From dawagner@flagstaff.princeton.edu Sun Feb  5 00:32:36 EST 1995
Article: 32233 of sci.crypt
Newsgroups: sci.crypt
Path: princeton!flagstaff.princeton.edu!dawagner
From: dawagner@flagstaff.princeton.edu (David A. Wagner)
Subject: Re: behavior of random mappings
Message-ID: <1995Feb5.053011.22441@Princeton.EDU>
Originator: news@hedgehog.Princeton.EDU
Sender: news@Princeton.EDU (USENET News System)
Nntp-Posting-Host: flagstaff.princeton.edu
Organization: Princeton University
References: <3h174n$hj7$1@mhadf.production.compuserve.com>
Date: Sun, 5 Feb 1995 05:30:11 GMT
Lines: 107

In article <3h174n$hj7$1@mhadf.production.compuserve.com>,
Bob Jenkins  <74512.261@CompuServe.COM> wrote:
> I keep running into variations of this problem:  Let a mapping f:X->X
> be given.  Apply the mapping n times to all the elements of X.  How
> many elements am I left with?

I'll assume f is a random map.  Let a_n = E |f^n(X)| / |X| be
the fraction of elements left after n iterations, on average.

Claim:	a_1 ~= 1 - 1/e.
Heuristic argument:
	Fix any y in X.  Calculate

	P(y not in f(X)) = \prod_{x in X} P(f(x) != y)
		= (1 - 1/|X|)^|X| ~= 1/e.

	This is true for all y in X, so

	E |f(X)| = \sum_{y in X} P(y in f(X)) ~= |X| (1 - 1/e).
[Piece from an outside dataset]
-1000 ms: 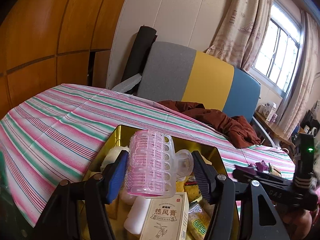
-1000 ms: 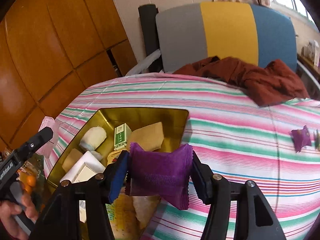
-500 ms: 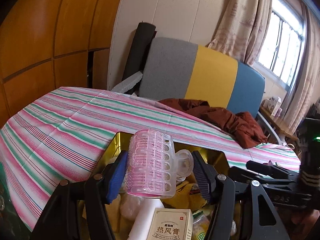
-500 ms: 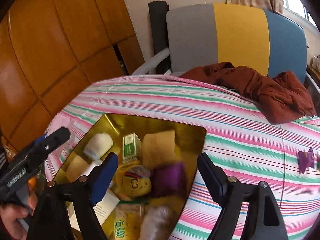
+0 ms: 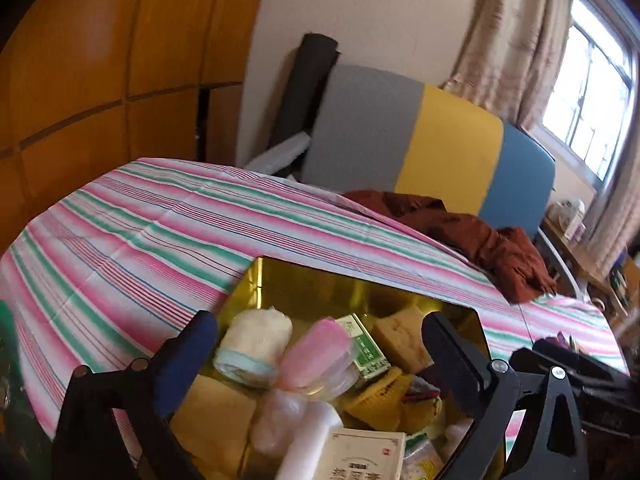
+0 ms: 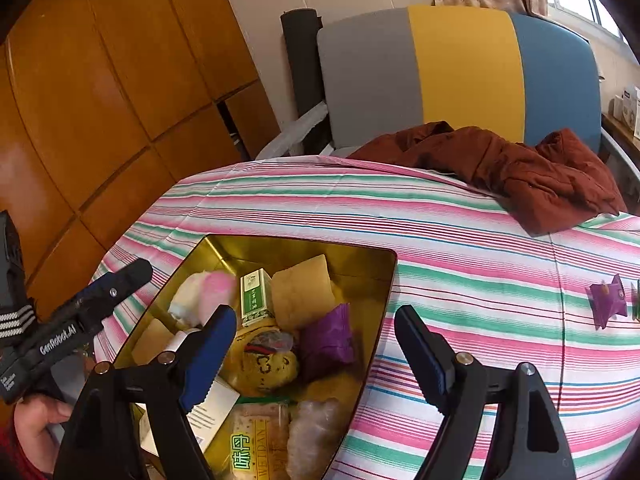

Claim:	a_n ~= 1 - e^(-a_{n-1}).
Heuristic argument:
	For any y in X, we have

	P(y not in f^n(X)) = E \prod_{x in f^{n-1}(X)} P(f(x) != y)
		= (1 - 1/|X|)^(|X| a_{n-1}) ~= e^(-a_{n-1}).
	E |f^n(X)| ~= \sum_{y in X} P(y in f(X)) ~= |X| (1 - e^(-a_{n-1})).

Claim:	a_n ~= 2/n.
Heuristic:
	Experimentally iterating the above recurrence, I get
	a_10 = .158, a_100 = .0194, a_500 = .00397, a_1000 = .00199.
	[Probably one could actually verify this by use of the
	Taylor expansion of e^x and carrying the appropriate
	error terms, but I'm too lazy to do so. :-]
			
This seems to indicate that one should find a collision in
the sequence x, f(x), f^2(x), f^3(x), ... after approximately
O(|X|^(1/3)) iterations, which is surprising, because the
standard reasoning says that you need to generate O(sqrt(|X|))
random values before having a good chance of finding a
collision!

[Why O(|X|^(1/3))?  Because after n = O(|X|^(1/3)) iterations,
E |f^n(X)| = O(|X|^(2/3)), and then another O(|X|^(1/3))
iterations of f will give you O(sqrt(|f^n(X)|)) values in f^n(X),
so by the birthday paradox, you will have a good chance of
finding a collision.]

Maybe I'll do some tests to try and verify this -- its nifty!
Can anyone see any flaws in this reasoning?  Comments?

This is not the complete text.